Posted on 08/18/2004 6:20:36 AM PDT by OESY

FRANKFURT, Aug. 17 - Chancellor Gerhard Schröder of Germany has been a healer of old wounds this summer, traveling to France to take part in the ceremonies commemorating the 60th anniversary of D-Day; to Poland, where he honored those killed in the Warsaw uprising; and to Romania, where he laid roses at the grave of his father, a young soldier lost in World War II.

Now, Mr. Schröder has built an even more personal bridge to a former wartime foe: he and his wife, Doris Schröder-Köpf, recently adopted a 3-year-old girl from Russia.

The adoption, reported Tuesday by two German newspapers and by Russian news agencies, was not confirmed by the German government, which said it was a private matter for the chancellor.

According to Bild Zeitung, a German mass-market paper, Mr. Schröder and his wife picked up the girl, Viktoria, from a children's home in St. Petersburg several weeks ago. She has been living since then with the Schröders at their private residence in Hanover, in northern Germany.

The adoption was made under a veil of secrecy that would be inconceivable for a top elected official in the United States. No photographs or details about the girl were made public. The chancellor and his wife traveled to St. Petersburg on a private trip that was not reported here.

Ms. Schröder-Köpf has zealously guarded the privacy of her other child, a 13-year-old daughter, Klara, from a previous marriage. Mr. Schröder, who has been married four times, has no children of his own.
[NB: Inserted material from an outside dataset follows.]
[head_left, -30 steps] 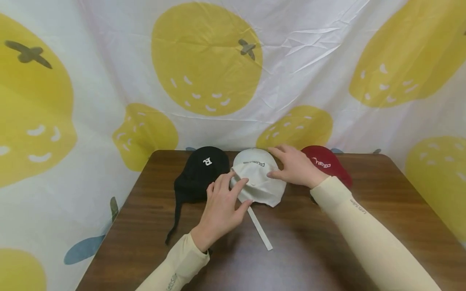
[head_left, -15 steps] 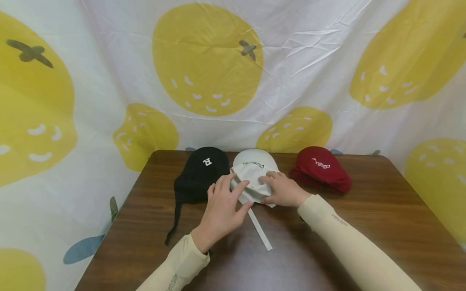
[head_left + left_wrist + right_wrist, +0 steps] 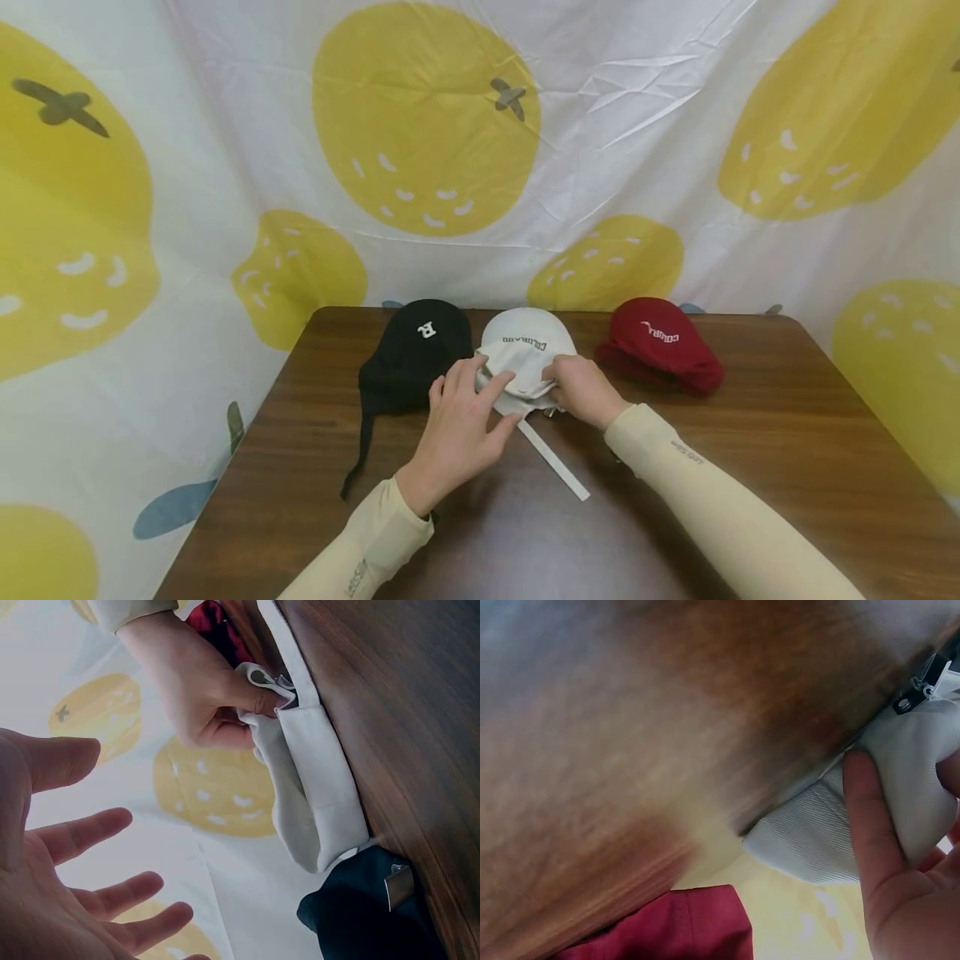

For those interested in symbolism, the adoption is yet another sign of the warming trend in Russian-German relations over the past few years. Bitter enemies in World War II, tense neighbors during the cold war, the two are in the midst of a burgeoning political and culture exchange.

Mr. Schröder has forged close personal ties with President Vladimir V. Putin, finding common ground, among other things, in opposing the American-led war in Iraq. Mr. Putin and his wife dropped in on Mr. Schröder in Hanover last April to celebrate his 60th birthday. The chancellor alerted Mr. Putin to the planned adoption, according to the Russian news agency Interfax.

Ms. Schröder-Köpf, 41, a former journalist for Bild who has written a children's book, has been active in charities that care for young people in St. Petersburg, according to the newspaper.

A spokesman for Mr. Schröder declined to comment on the adoption, saying, "This is a private matter for the chancellor and his wife."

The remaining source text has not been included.